Obviously, not everyone functioned on the same wavelength.
This customer had been in once last week to talk to Blue about having some detailed script done on his ribs. Blue had drawn out the idea, spoken to the guy about the pricing and the man had scheduled an appointment to come in and get it done.
So why the would-be client was now standing in front of me while I was trying to take payment and having a fit to end all shit-fits—and this included the year I worked at a daycare—was beyond me. “Blue had already spoken to you about the pricing last week,” I reminded him.
Blue stood directly behind me, silent.
“You never said it was going to be that expensive!” the guy shouted at Blue, completely ignoring me.
Yes. Yes, she had.
“Sir, before we schedule anything in advance for custom artwork, the rate is agreed on,” I told him.
Pissed Off guy just shook his head. “Fuck that. I’m not paying that much for a goddamn tattoo.”
Blue and I looked at each other and shrugged. “Okay.”
There were payment options that Blake had told me about, but that consisted of the customer paying in advance for artwork or doing bits and pieces at a time as they could afford it. But if Blue wasn’t going to say anything about it, then I wasn’t either. I think we both could be perfectly happy having one less belligerent customer coming in over a period of time.

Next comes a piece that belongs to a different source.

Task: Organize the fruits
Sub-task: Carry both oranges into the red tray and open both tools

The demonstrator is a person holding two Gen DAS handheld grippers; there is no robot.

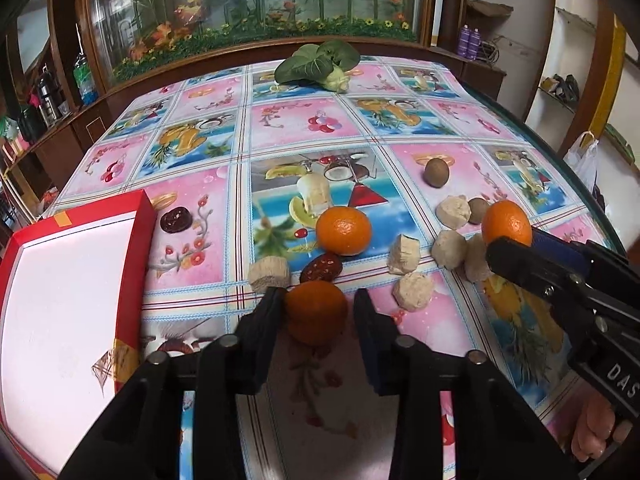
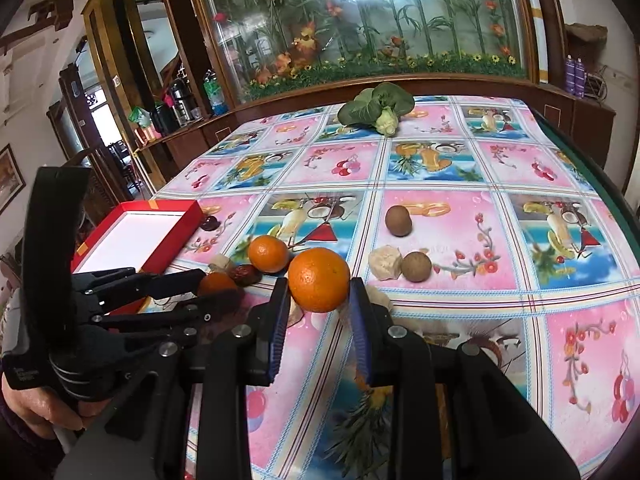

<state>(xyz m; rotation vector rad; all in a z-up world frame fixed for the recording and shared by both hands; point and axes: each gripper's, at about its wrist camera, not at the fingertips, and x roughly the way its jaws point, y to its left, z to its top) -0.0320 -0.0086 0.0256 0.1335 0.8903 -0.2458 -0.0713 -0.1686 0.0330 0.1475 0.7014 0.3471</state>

“Fuck that and f**k you guys!”
Blue and I glanced at each other again and shrugged.
“Fuck this place! You f**king thieves. Your shit ain’t that good.”
We just stared at him.
“You short little shit.” He pointed at Blue.
Blue blinked like she didn't give half a crap what he thought, but I did.
"Hey, that's unnecessary," I snapped back. Why did people have to be so rude?
And then the pissed off man moved his finger in my direction, ignoring my outburst. “And you, you—“
“Get the f**k out, man.”
Blue and I both whipped our heads over our shoulders to see Dex come prowling down the hallway from his office.
Oh snap!
With the mood he'd been in all day, I'd been relieved when he'd locked himself in his office as soon as we'd gotten to the shop. That morning he'd come out of his bedroom with his lips pursed, jaw locked, angry at the friggin' world. He'd snapped at me for just asking if he'd heard from Sonny. Sheesh. I wasn't sure what had gotten him so ripe but even I knew better than to ask.